**Assignment**
Reproduce all of the data that follows, character for character.

**Dataset section**

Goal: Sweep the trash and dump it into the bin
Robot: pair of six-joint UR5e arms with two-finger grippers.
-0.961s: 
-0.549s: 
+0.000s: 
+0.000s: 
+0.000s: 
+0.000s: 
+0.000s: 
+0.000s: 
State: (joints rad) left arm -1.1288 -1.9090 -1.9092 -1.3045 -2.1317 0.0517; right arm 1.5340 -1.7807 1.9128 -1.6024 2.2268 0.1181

**Answer space**
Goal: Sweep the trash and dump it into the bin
Robot: pair of six-joint UR5e arms with two-finger grippers.
-0.961s: 
-0.549s: 
+0.000s: 
+0.000s: 
+0.000s: 
+0.000s: 
+0.000s: 
+0.000s: 
State: (joints rad) left arm -1.1288 -1.9090 -1.9092 -1.3045 -2.1317 0.0517; right arm 1.5340 -1.7807 1.9128 -1.6024 2.2268 0.1181

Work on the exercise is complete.